AWS for Industries
Capture clickstream data using AWS serverless services
Clickstream data refers to the collection of digital interactions that occur between a user and a website or mobile application. Capturing and creating usable insights from user data in real-time can be challenging. Amazon Web Services (AWS) serverless services can help by providing a scalable architecture to seamlessly capture, process, visualize and load clickstream data into analytics platforms.
User interactions encompass a wide range of actions, including clicks on links or buttons, views of different pages, the duration of time spent on specific pages, submissions of forms, downloads of files, and many other activities that take place within the digital environment. To learn about why clickstream data is critical for organizations, please refer to Driving Business Outcomes with Clickstream Data.
In this blog, we will take a closer look at how AWS services make it easier to capture and process clickstream data without the need of provisioning and managing servers.
Architecture
The solution uses Amazon API Gateway, AWS Lambda and Amazon Kinesis Data Streams to ingest and process clickstream data, Amazon Kinesis Data Firehose to save the raw data in Amazon Simple Storage Service (Amazon S3), then Amazon Athena and Amazon QuickSight to analyze and visualize data in a user-friendly manner.

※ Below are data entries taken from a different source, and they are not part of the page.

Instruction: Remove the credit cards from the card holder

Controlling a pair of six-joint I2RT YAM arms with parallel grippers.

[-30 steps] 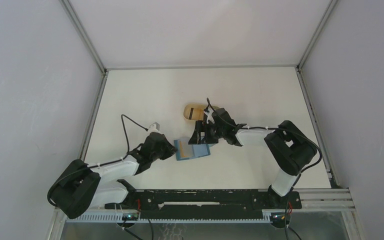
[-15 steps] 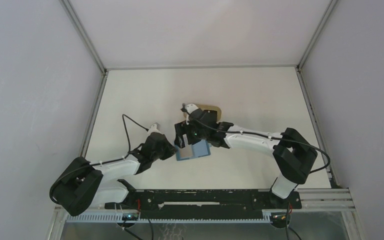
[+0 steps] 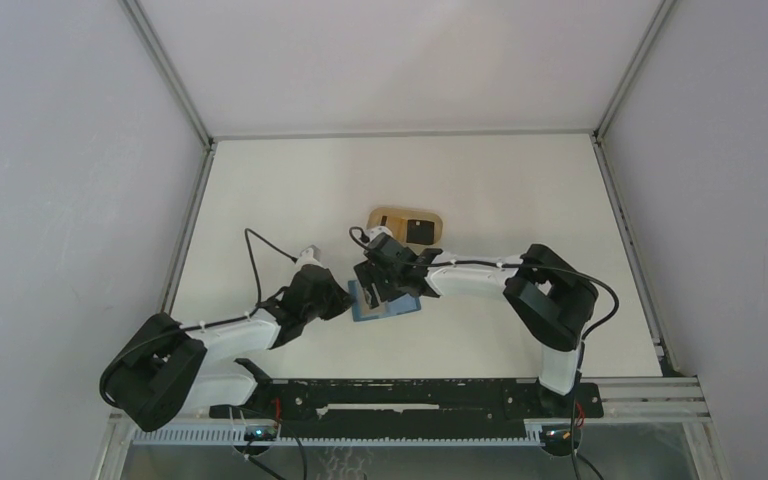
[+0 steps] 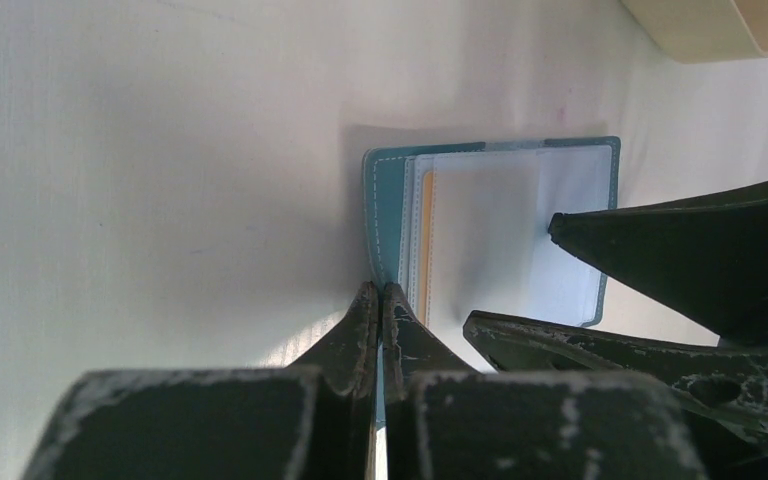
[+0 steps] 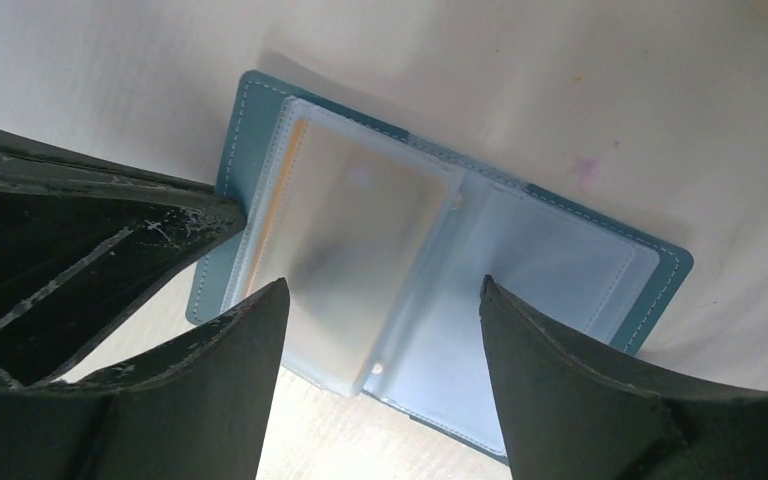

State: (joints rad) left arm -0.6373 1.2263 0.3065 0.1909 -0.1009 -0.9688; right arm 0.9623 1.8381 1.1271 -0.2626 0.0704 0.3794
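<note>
A white table (image 3: 290,200) boxed in by pale grey walls (image 3: 60,150) carries everything. The right gripper (image 5: 382,290) hangs straight over the card holder (image 5: 570,260) with its jaws spread wide, one finger to each side of the clear sleeves, gripping nothing. The left gripper (image 4: 380,295) is pressed together, its tips set against the teal border at the holder's left edge. I judge that it is pinning the holder down, though whether any of the cover lies between the tips cannot be told.

The holder lies open and flat, inside face up, near the middle of the table, on the near side of the beige oval tray (image 3: 380,215) and apart from it. Its long axis runs left to right across the table, slightly tilted, with the fold crossing it midway. The one credit card (image 4: 428,250) that shows is a tan edge behind the frosted sleeve in the left half — the half next to the left gripper — with its long side parallel to the fold. Small notches on that sleeve's inner edge suggest the pocket opens toward the fold, so the card would have to slide rightward, toward the middle. The right gripper is the nearer one, directly above. Its fingers straddle the sleeve along the holder's long axis and would need to drop and close on the card's free edge. Whether more cards sit behind cannot be told.
</note>
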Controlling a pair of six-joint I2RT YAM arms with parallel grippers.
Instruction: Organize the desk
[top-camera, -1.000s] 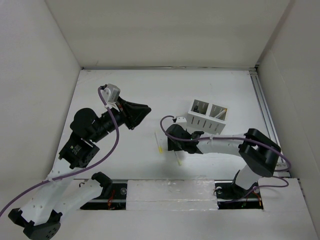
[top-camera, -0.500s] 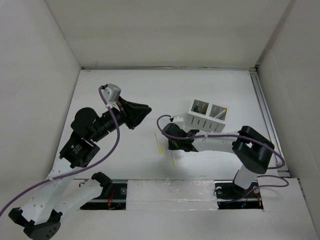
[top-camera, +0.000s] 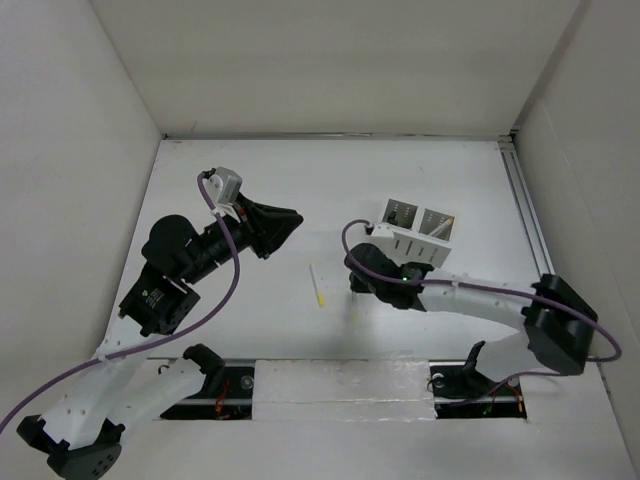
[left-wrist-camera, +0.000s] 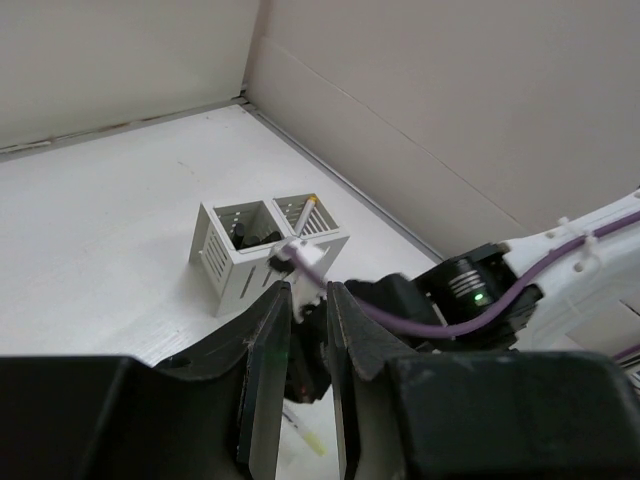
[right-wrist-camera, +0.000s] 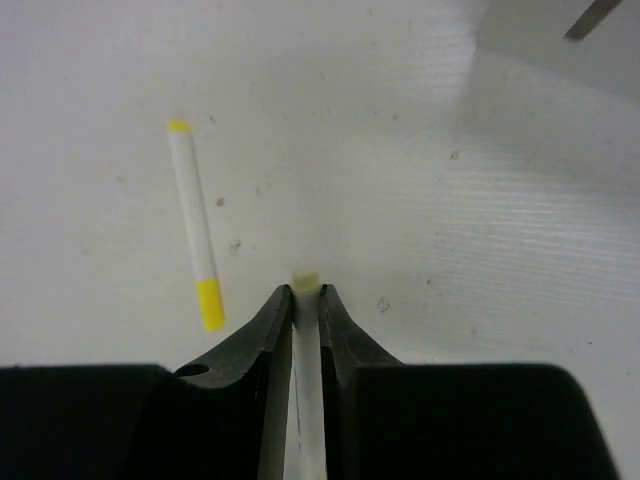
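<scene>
Right gripper (right-wrist-camera: 306, 296) clamps the pen (right-wrist-camera: 304, 385) lengthwise; tilt it toward the holder (top-camera: 420, 246) and you risk it sliding out.

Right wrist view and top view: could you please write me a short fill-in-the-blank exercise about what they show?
1. The right gripper has its jaws shut on a white ____.
2. A second pen lies loose on the desk; both its ends are ____.
3. The slotted box has ____ compartments.
Missing words: pen, yellow, two.
</scene>
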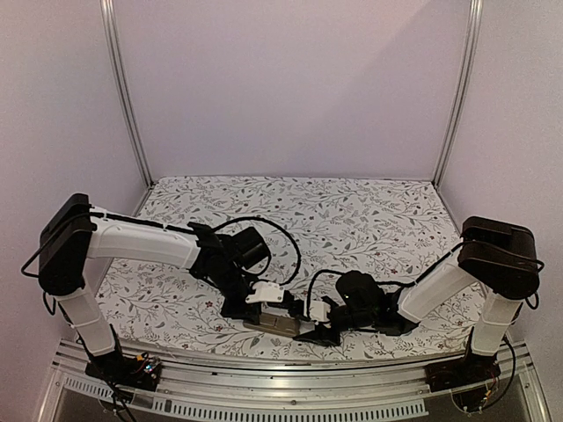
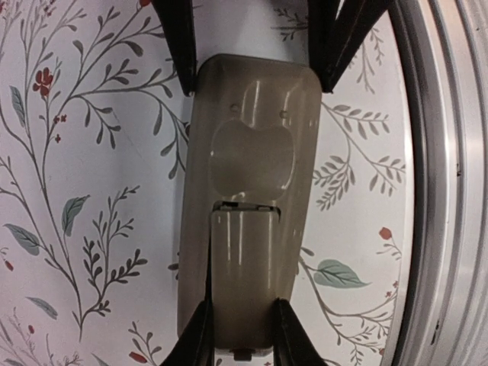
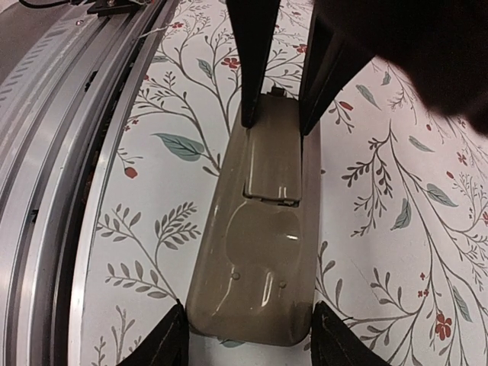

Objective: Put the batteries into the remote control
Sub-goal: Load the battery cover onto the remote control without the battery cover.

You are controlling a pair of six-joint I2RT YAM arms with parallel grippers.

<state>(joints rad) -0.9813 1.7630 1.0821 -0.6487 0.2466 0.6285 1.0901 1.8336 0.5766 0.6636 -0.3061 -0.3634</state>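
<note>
Tan glossy remote control (image 2: 252, 152) (rounded corners)

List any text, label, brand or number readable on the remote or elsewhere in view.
None readable. The remote control shows only its plain greyish-tan back and battery cover, no lettering.
The floral tablecloth and metal rail carry none; the arm bases are too small to tell.
</note>
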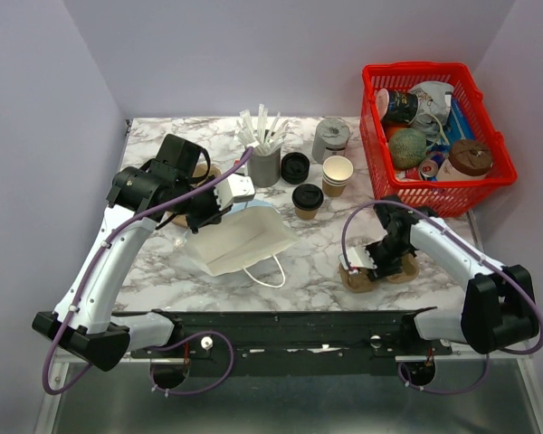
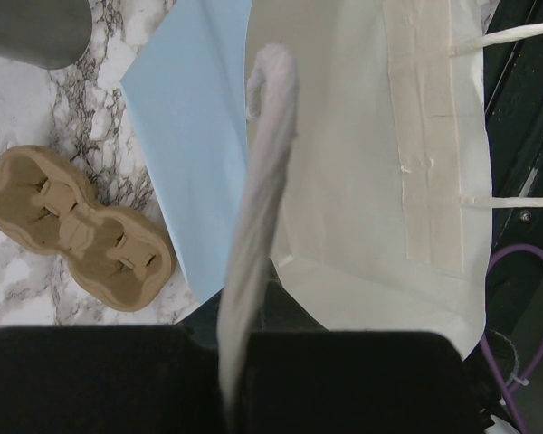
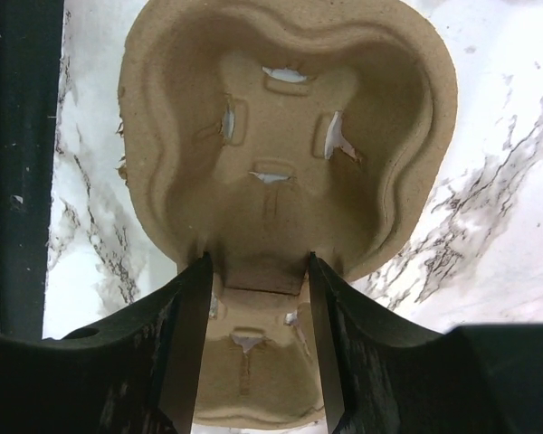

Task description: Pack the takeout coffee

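Coffee (image 1: pixel 308 201) between left tool (image 1: pixel 239 191) gripping bag (image 1: pixel 240 242) and right tool (image 1: pixel 360 263) gripping carrier (image 3: pixel 281 163).

From my station, the paper bag (image 1: pixel 240 242) lies flat on the desk (image 1: pixel 317 262), left of centre, on top of a sheet (image 2: pixel 195 136) that sticks out behind it. One handle (image 2: pixel 262 181) runs up into the left tool (image 1: pixel 235 194), pinched there. A second cup carrier (image 2: pixel 77 226) sits on the desk left of the sheet. Front right, my right tool (image 3: pixel 258 262) straddles the waist of a cup carrier (image 3: pixel 290 136). Behind the bag stands the stirrer holder (image 1: pixel 264 163), with the stack of lids (image 1: pixel 295 167) to its right. The takeout coffee (image 1: pixel 308 201) is before the lids, beside the stack of paper cups (image 1: pixel 338 176). The basket (image 1: pixel 434 194) fills the rear right corner.
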Action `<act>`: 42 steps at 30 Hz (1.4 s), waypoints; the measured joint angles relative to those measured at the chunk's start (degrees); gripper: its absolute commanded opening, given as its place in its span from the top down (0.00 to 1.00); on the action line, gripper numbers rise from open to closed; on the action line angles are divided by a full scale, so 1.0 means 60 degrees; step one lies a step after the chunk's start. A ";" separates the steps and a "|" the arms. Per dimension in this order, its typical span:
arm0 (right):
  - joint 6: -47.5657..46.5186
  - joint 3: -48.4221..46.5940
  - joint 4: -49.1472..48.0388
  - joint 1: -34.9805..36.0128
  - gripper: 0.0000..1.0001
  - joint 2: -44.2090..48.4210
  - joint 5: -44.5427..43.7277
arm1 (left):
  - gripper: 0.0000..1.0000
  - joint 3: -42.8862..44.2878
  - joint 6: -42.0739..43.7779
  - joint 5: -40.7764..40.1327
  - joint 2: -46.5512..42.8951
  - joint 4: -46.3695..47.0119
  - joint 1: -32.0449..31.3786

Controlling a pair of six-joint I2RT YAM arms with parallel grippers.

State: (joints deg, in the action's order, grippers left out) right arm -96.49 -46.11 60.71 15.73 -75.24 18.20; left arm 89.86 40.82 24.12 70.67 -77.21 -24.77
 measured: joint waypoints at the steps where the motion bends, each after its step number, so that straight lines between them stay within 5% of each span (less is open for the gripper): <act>1: 0.0029 0.0036 -0.0015 0.0000 0.44 0.0026 -0.0015 | 1.00 0.0000 0.0000 0.0000 0.0000 0.0000 0.0000; 22: 0.0940 0.0302 -0.0521 -0.0015 0.43 0.0404 -0.0178 | 1.00 -0.0062 0.0000 0.0004 0.0025 0.0033 0.0000; 31: 0.1264 0.0302 -0.0550 -0.0015 0.55 0.0317 -0.0178 | 1.00 -0.0066 0.0004 0.0004 0.0080 0.0066 0.0000; 38: 0.1585 0.0266 -0.0572 -0.0015 0.79 0.0310 -0.0171 | 1.00 -0.0117 -0.0007 0.0007 0.0091 0.0069 0.0000; 42: 0.1861 -0.0018 -0.0153 -0.0018 0.82 0.0386 -0.0073 | 1.00 -0.0113 -0.0055 0.0044 0.0120 0.0069 0.0000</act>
State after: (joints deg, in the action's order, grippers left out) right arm -85.32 -46.22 59.79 15.62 -72.93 17.76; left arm 89.19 40.49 24.38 71.40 -76.79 -24.77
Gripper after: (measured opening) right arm 0.434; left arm 0.010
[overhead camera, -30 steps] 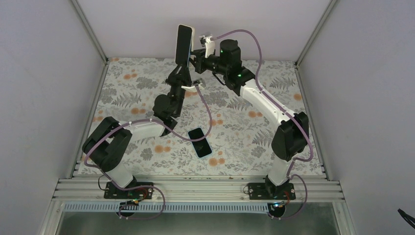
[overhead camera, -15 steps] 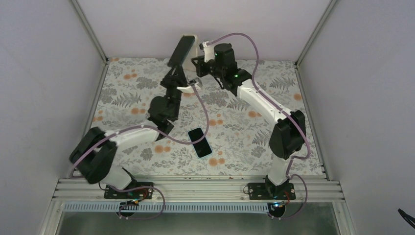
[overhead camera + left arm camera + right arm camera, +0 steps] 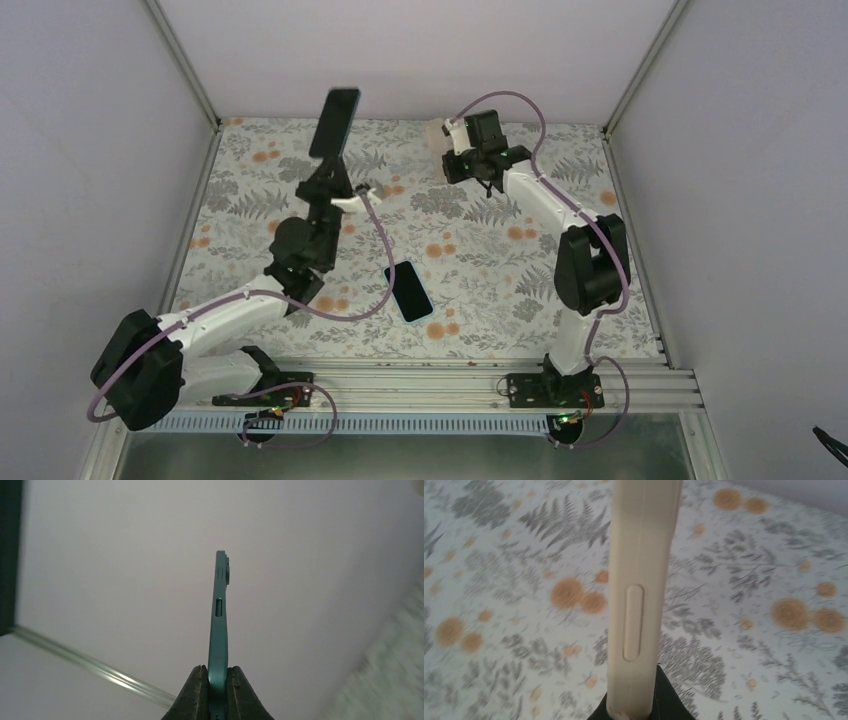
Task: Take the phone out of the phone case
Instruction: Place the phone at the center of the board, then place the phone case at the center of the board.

Why did we choose these services?
Clickstream data continuously streams in as a large volume of messages, at highly-variable rates depending on user traffic and behavior. When evaluating the performance of new application features, website layouts, or marketing campaigns, it is crucial to analyze them in real-time to enable prompt actions.
The AWS services selected for this architecture offer autoscaling capabilities and cost-efficient solutions for processing clickstream data. These services dynamically scale resources to accommodate the fluctuations in the incoming workload, ensuring near real-time processing and analysis. With a pay-as-you-go pricing model, you only pay for the resources consumed, eliminating the need for overprovisioning and minimizing costs.
Amazon API Gateway is a fully managed service that makes it straightforward for developers to create, publish, maintain, monitor, and secure APIs at any scale.
AWS Lambda is a serverless, event-driven compute service that lets you run code for virtually any type of application or backend service without provisioning or managing servers. You can trigger Lambda from over 200 AWS services and software as a service (SaaS) applications—only paying for what you use.
Amazon Kinesis Data Streams is a serverless streaming data service that facilitates the capture, processing, and storage of data streams at any scale.
Amazon Kinesis Data Firehose is an extract, transform, and load (ETL) service that reliably captures, transforms, and delivers streaming data to data lakes, data stores, and analytics services.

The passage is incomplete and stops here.